HIF-1α stabilization recapitulates the effects of Tβ4
Because HIF-1α mediates the effects of Tβ4 in CGD, we sought to investigate whether the stabilization of HIF-1α independent of Tβ4 could similarly exert beneficial effects. For this reason, given the well-known beneficial effects of HIF-1α stabilization on disease outcomes and barrier function in animal models of intestinal inflammation (Colgan et al, 2015), we treated p47phox–/– mice with aspergillosis with dimethyloxalylglycine (DMOG)—a cell-permeable competitive inhibitor of prolyl hydroxylase (PHD) that stabilizes HIF-1α (Mole et al, 2003)—for 5 d. Similar to Tβ4, DMOG reduced fungal burden (Fig 5A), ameliorated lung pathology (Fig 5B), increased HIF-1α expression (Fig 5C), and up-regulated HIF-1α-responsive genes (Fig 5D). Thus, HIF-1α stabilization could be a therapeutic target in CGD.
Discussion
The results of the present study show that Tβ4 restored autophagy and up-regulated hypoxia-responsive genes in human and murine CGD and this resulted in amelioration of disease pathology (Fig 5E). The increased autophagy, epithelial barrier protection, and repair induced by Tβ4 are consistent with its antioxidative and antiapoptotic effects (Kumar & Gupta, 2011) and represents a plausible mechanism through which inflammation and granuloma formation are balanced in CGD by Tβ4. It is clear that the innate immune system is pivotal in orchestrating granuloma formation in response to microbial and foreign body challenge (Petersen & Smith, 2013). Impaired antibacterial autophagy links inflammation to granuloma formation in intestinal diseases (Lassen & Xavier, 2018). By promoting LAP, Tβ4 may successfully contribute to pathogen elimination, thus clearly preventing granuloma formation. Thus, the beneficial activity of Tβ4 may encompass a possible activity on the microbial composition at different body sites. Moreover, by inducing TGF-β (Sosne et al, 2004)—known to modulate the fibrotic repair process accompanying granuloma healing (Limper et al, 1994)—Tβ4 may impair granuloma formation. However, excess TGF-β activity, by preventing effective granuloma formation, may interfere with antimicrobial mechanisms (Toossi et al, 1995). Thus, whether the high levels of TGF-β (Toossi et al, 1995) and Tβ4 (Kang et al, 2014) observed in granulomatous lung lesions or colorectal cancer (Gemoll et al, 2015) are the cause or effect of defective granuloma formation needs clarification.

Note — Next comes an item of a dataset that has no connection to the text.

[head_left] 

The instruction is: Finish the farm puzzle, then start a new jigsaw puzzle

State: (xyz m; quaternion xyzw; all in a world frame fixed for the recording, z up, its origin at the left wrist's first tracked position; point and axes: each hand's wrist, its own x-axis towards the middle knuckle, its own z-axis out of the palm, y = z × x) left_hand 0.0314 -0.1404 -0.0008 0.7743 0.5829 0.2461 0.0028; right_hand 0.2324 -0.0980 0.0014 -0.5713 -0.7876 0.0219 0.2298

In lung aspergillosis, and likely in DSS-induced colitis, the effects of Tβ4 were dependent on HIF-1α that mediated not only the induction of autophagy but also the up-regulation of hypoxia-responsive genes. Interestingly, Tβ4 up-regulated HIF-1α–dependent genes, involved in barrier protection and angiogenesis and not in glycolysis, are known to contribute to inflammation in myeloid cells (Palazon et al, 2014) (Fig S4A), thus suggesting the unique ability of Tβ4 to activate physiologic HIF-1α to resolve inflammation. HIF-1α can be regulated by both oxygen-dependent and oxygen-independent mechanisms in hypoxic and normoxic conditions, respectively, and strategies are being studied to either activate or inhibit the activity of HIF-1α depending on the clinical setting (Giaccia et al, 2003; Yee Koh et al, 2008). Indeed, whereas HIF-1α inhibition is recognized as an antitumor therapeutic strategy, up-regulation of HIF-1α is critical in the treatment of ischemic states (Giaccia et al, 2003; Yee Koh et al, 2008). In the context of CGD, HIF-1α was underexpressed in the gastrointestinal mucosa and lung, suggesting that a potential therapy for CGD should include the elevation of HIF-1α levels to restore the hypoxia-mediated tissue homeostasis and the optimal antimicrobial response. It has indeed been reported that hypoxia and HIF proteins are required for protection against Pseudomonas aeruginosa in vitro (Schaible et al, 2013) and against A. fumigatus in vivo (Shepardson et al, 2014).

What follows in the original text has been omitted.